● **Activity**
Repeat everything from the first line of the listing below through the line that contains "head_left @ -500", exactly. Leave out pictures.

● **The data**

____

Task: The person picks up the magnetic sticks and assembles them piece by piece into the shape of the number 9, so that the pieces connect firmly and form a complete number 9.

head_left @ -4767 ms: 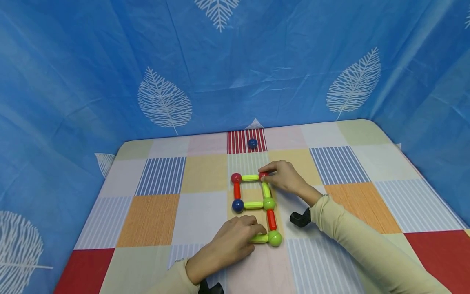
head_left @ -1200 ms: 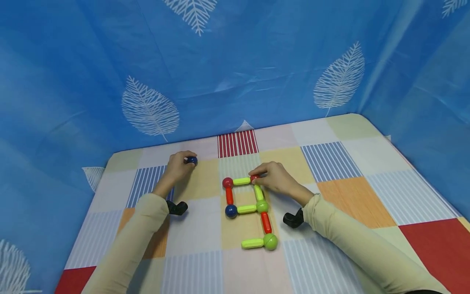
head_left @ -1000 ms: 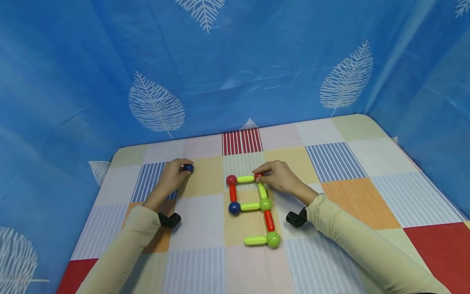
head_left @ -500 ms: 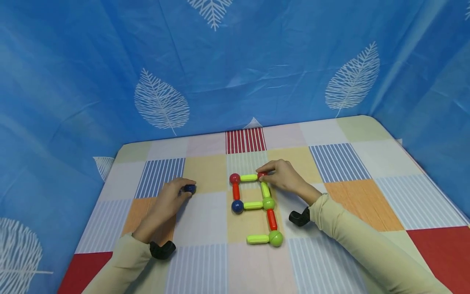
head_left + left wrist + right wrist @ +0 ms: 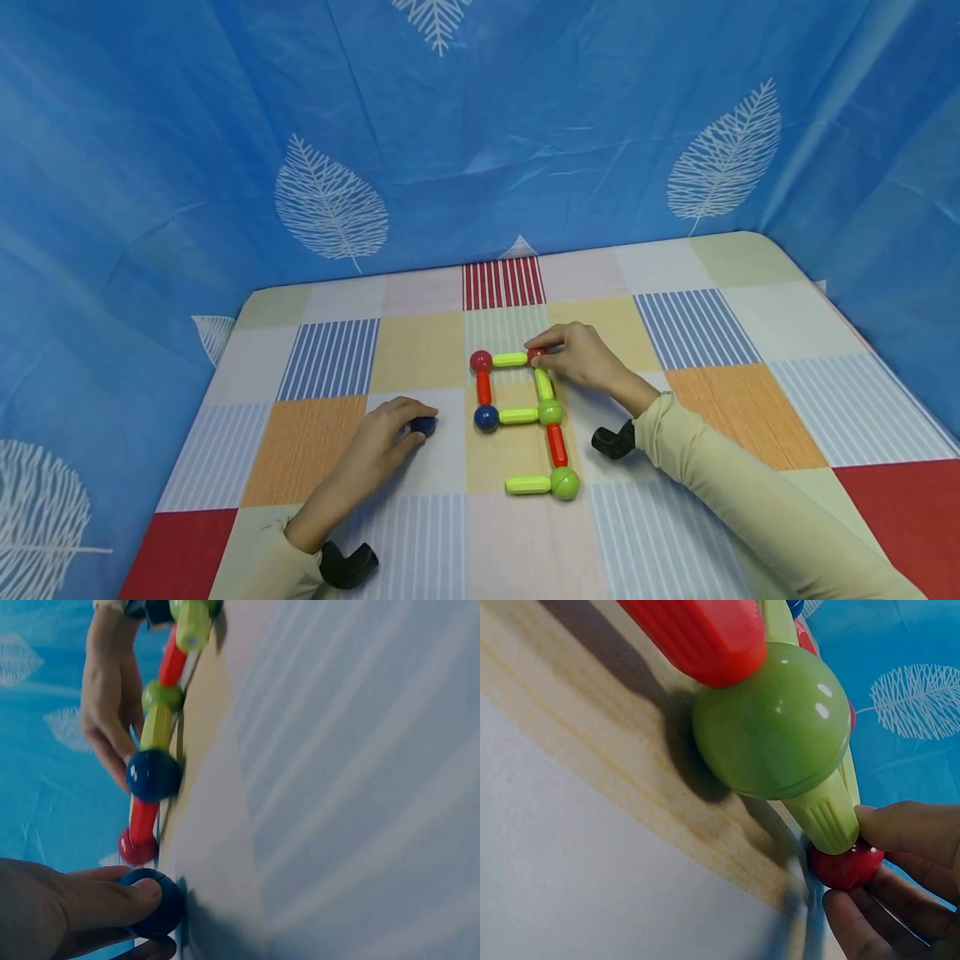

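Note:
My left hand (image 5: 384, 437) pinches a loose dark blue ball (image 5: 161, 904) between thumb and fingers, low over the cloth left of the ball-and-rod frame. My right hand (image 5: 588, 362) grips the red ball (image 5: 846, 866) at the frame's far right corner. The frame lies flat: a square with a red ball (image 5: 481, 361), a blue ball (image 5: 486, 418) and a green ball (image 5: 550, 412) at its other corners. Yellow-green rods (image 5: 519, 416) and a red rod (image 5: 483, 388) join them. From the green corner a red rod (image 5: 557, 446) runs nearer to a second green ball (image 5: 565, 483), with a yellow-green rod (image 5: 528, 485) pointing left.
The table wears a patchwork cloth (image 5: 420, 354) of coloured squares. Behind and at both sides hangs a blue curtain (image 5: 480, 167) with white leaf prints. A black wrist device (image 5: 613, 440) sits by the right sleeve, another (image 5: 348, 565) by the left.
My left hand left the near yellow-green rod, took the blue ball from the back of the table, and carried it nearer and then right toward the frame. The right hand stays at the red ball.

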`<move>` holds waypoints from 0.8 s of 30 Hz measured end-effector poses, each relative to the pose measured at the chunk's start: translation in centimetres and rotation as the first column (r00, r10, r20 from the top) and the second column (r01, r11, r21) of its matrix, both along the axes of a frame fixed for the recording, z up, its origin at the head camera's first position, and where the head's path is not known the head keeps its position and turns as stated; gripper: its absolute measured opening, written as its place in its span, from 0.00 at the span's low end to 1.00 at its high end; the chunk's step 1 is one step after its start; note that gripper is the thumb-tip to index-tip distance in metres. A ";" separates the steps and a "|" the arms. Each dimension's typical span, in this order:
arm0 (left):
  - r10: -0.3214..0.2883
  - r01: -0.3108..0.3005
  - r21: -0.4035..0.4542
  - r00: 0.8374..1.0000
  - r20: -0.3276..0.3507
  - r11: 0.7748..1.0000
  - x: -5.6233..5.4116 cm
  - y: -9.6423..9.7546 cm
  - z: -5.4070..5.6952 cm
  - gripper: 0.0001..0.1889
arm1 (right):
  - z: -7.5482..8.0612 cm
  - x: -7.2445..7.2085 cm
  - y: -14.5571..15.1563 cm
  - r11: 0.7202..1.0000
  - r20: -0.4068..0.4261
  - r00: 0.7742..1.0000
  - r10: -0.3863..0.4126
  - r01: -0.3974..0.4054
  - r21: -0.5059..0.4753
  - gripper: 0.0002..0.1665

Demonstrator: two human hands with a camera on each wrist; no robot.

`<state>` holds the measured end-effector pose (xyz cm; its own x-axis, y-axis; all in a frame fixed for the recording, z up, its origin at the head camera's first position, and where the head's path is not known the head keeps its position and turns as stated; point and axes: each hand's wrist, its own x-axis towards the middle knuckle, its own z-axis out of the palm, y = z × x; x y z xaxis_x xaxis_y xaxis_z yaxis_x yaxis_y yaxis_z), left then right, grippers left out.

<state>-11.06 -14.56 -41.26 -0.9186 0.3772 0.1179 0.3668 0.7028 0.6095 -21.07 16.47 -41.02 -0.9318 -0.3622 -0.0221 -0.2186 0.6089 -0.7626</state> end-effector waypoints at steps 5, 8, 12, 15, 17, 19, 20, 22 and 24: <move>-0.052 0.052 -0.011 0.999 0.015 0.999 1.0 1.2 0.1 0.16 | -0.1 -0.1 0.0 1.000 0.014 1.000 -0.018 0.018 0.007 0.15; -0.077 0.077 -0.015 0.997 0.025 0.997 1.4 1.7 0.1 0.16 | -0.1 -0.2 0.0 1.000 0.016 1.000 -0.019 0.019 0.003 0.15; -0.099 0.100 -0.005 0.994 0.039 0.995 1.8 2.3 0.0 0.16 | -0.1 -0.2 0.1 1.000 0.020 1.000 -0.023 0.023 -0.004 0.15; -0.123 0.123 0.007 0.992 0.035 0.992 2.1 2.6 -0.2 0.16 | -0.1 -0.2 0.1 1.000 0.022 0.999 -0.026 0.026 -0.006 0.15; -0.137 0.137 0.013 0.990 0.030 0.991 2.4 2.8 -0.2 0.17 | -0.1 -0.2 0.0 1.000 0.024 0.999 -0.027 0.027 -0.007 0.15; -0.146 0.146 0.019 0.989 0.033 0.989 2.6 3.0 -0.2 0.17 | -0.1 -0.2 0.0 1.000 0.023 0.999 -0.023 0.023 -0.006 0.15; -0.150 0.149 0.021 0.988 0.039 0.989 2.7 3.1 -0.2 0.17 | -0.2 -0.2 0.0 1.000 0.021 1.000 -0.022 0.022 -0.006 0.15; -0.158 0.156 0.023 0.986 0.055 0.987 3.0 3.3 -0.1 0.16 | -0.2 -0.3 0.0 1.000 0.020 1.000 -0.022 0.022 -0.006 0.15; -0.168 0.167 0.019 0.983 0.070 0.986 3.2 3.5 -0.1 0.16 | -0.2 -0.3 0.0 1.000 0.017 1.000 -0.020 0.020 -0.005 0.15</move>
<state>-7.87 -11.03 -41.37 -0.8487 0.5254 0.0605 0.4342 0.6270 0.6468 -21.34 16.48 -41.26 -0.9385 -0.3434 -0.0366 -0.1930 0.6094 -0.7690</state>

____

● **Exercise response**
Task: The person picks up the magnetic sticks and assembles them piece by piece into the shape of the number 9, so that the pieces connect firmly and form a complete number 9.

head_left @ -4767 ms: 
head_left @ -1200 ms: 
head_left @ -1000 ms: 
head_left @ -500 ms: 

This exercise has been completed.